Even for a culture brain-numbed by the year-long Clinton-Lewinsky scandal, by Frank Gifford getting caught cheating on Kathy Lee, by Marv Albert spanking his lady friend, this pictorial in Playboy hits our sleaze button and makes us want to dish with the best of them. It has Matt Lauer and Larry King breathlessly asking Darva questions about things like her motivation and her future prospects and, oh yes, her character. Puh..leeze.

playboy Here is a woman who says she made a dreadful mistake agreeing to enter a contest in which she might have to marry a stranger. She married the stranger, then divorced him, losing no time in telling everyone she is “not that kind of girl.” She swears she does not want to profit from the sordidness of it all. And then, surprise, surprise, we find that Darva is not Rebecca of Sunnybrook Farm, not Jane Eyre, but a woman who has a price. Playboy made her an offer she could not refuse.

But she was adamant with Larry King that she is an honest woman. “There is no air brushing on these photos. Everything you see is mine,” she said. Then she amended her statement slightly, saying Playboy did use hair extensions on her to give those blonde tresses volume.

Well, where is Truman Capote when you need him to chronicle the true silliness of pop culture?

If anyone has ever wondered whether sleaze has a life of its own, wonder no more. The last bit of voyeurism takes place this week as those who care peer at Playboy. As the culture embraces the thrills of watching everyone else’s lives — from CBS’s wildly successful Survivor and “Big Brother” — it seems we desperately want to watch people behaving badly.

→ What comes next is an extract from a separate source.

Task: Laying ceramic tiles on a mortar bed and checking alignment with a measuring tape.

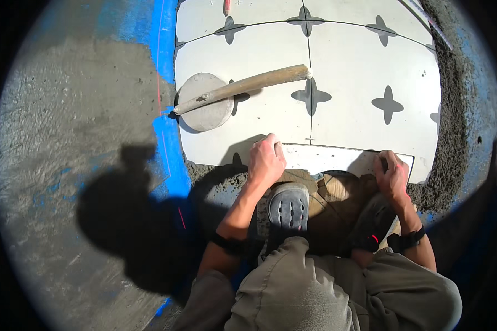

Poor Darva, whose resume on the millionaire show made her sound like the Joan of Arc of emergency room work, is now reduced to a cartoon of herself. She says she is talking to some people in Hollywood about hosting a TV show. This leaves even Larry King speechless. Watching this exchange, I was reminded of Cato Kaylin during the O.J. trial and how he thought he would soon be a big star because everyone wanted to hear what he had to say. Yeah. Right.

It is terribly sad , in the 21st century, to see women still being treated like sex objects. But it’s a lot more shocking to see them behaving as if the ARE sex objects.